> **Problem to work on**
Go through the data and copy each line that holds "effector".

> **Input data**
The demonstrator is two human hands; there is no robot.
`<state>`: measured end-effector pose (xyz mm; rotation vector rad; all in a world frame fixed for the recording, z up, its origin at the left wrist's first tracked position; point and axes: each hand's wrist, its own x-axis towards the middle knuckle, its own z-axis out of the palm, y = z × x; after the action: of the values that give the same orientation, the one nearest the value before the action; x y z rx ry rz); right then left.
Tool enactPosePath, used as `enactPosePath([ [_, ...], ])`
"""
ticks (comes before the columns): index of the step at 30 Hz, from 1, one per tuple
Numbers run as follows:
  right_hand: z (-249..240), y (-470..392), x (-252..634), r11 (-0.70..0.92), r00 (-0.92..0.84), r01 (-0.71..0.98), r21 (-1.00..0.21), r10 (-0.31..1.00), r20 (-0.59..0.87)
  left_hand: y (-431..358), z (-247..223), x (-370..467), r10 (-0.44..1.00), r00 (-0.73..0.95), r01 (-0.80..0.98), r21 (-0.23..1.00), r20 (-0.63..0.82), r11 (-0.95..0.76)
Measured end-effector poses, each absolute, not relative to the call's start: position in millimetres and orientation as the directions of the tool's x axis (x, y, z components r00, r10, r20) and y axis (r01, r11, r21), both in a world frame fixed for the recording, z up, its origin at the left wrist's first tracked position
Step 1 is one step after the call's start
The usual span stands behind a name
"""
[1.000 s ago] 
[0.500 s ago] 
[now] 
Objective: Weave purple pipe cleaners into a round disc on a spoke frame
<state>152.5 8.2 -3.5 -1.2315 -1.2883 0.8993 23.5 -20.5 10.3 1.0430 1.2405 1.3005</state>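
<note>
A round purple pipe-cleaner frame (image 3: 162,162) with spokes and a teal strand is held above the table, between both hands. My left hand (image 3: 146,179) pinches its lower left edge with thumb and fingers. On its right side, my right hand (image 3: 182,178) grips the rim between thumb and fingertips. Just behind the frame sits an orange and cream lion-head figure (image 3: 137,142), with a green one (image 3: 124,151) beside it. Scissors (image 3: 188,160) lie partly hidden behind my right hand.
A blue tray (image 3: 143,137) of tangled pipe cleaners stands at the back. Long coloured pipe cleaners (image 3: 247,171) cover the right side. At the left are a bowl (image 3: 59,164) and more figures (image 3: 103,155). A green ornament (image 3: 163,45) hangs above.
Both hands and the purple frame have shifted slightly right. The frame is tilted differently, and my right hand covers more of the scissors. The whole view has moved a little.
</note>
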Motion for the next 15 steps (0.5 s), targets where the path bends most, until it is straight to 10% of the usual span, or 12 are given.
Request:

> **Result for this exercise**
`<state>`: measured end-effector pose (xyz mm; rotation vector rad; all in a world frame fixed for the recording, z up, its origin at the left wrist's first tracked position; point and axes: each hand's wrist, its own x-axis towards the middle knuckle, its own z-axis out of the palm, y = z × x; after the action: of the values that give the same orientation, the one nearest the value before the action; x y z rx ry rz); right then left.
Measured end-effector poses, each absolute, not relative to the call's start: position in millimetres and orientation as the directions of the tool's x axis (x, y, z components r00, r10, r20) and y axis (r01, r11, r21), both in a world frame fixed for the recording, z up, its origin at the left wrist's first tracked position

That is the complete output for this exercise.